▶ **WHAT YOU SHOULD DO**
Go through the data below. List every line that holds the word "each".

▶ **DATASET CONTENT**
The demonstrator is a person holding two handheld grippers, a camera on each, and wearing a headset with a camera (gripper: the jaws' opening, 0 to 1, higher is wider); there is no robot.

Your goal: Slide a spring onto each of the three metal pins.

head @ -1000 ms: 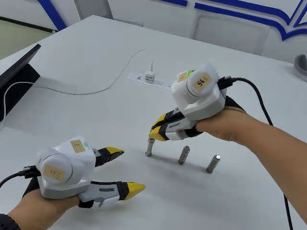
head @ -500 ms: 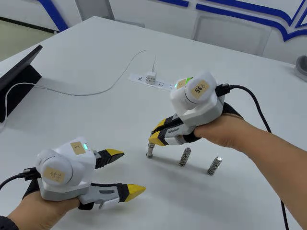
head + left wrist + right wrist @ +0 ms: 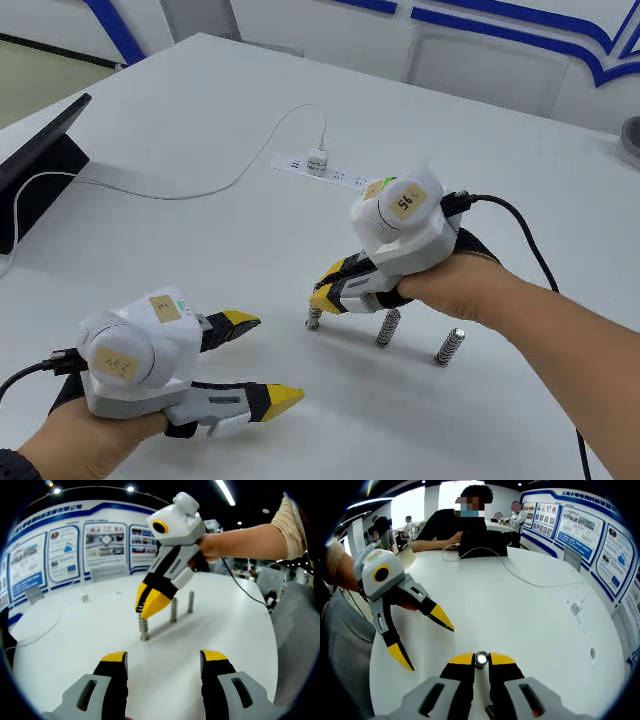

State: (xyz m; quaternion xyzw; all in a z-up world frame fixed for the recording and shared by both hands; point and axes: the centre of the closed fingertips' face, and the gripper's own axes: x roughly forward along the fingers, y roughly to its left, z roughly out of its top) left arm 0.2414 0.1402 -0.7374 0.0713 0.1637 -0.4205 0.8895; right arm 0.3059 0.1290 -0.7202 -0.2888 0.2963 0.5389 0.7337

▶ **RESPONSE TO THIS TASK**
The demonstrator is a person holding two handheld grippers, a camera on each, and wearing a headset with a camera (gripper: the jaws' opening, 0 to 1, higher is wider); there is no robot.
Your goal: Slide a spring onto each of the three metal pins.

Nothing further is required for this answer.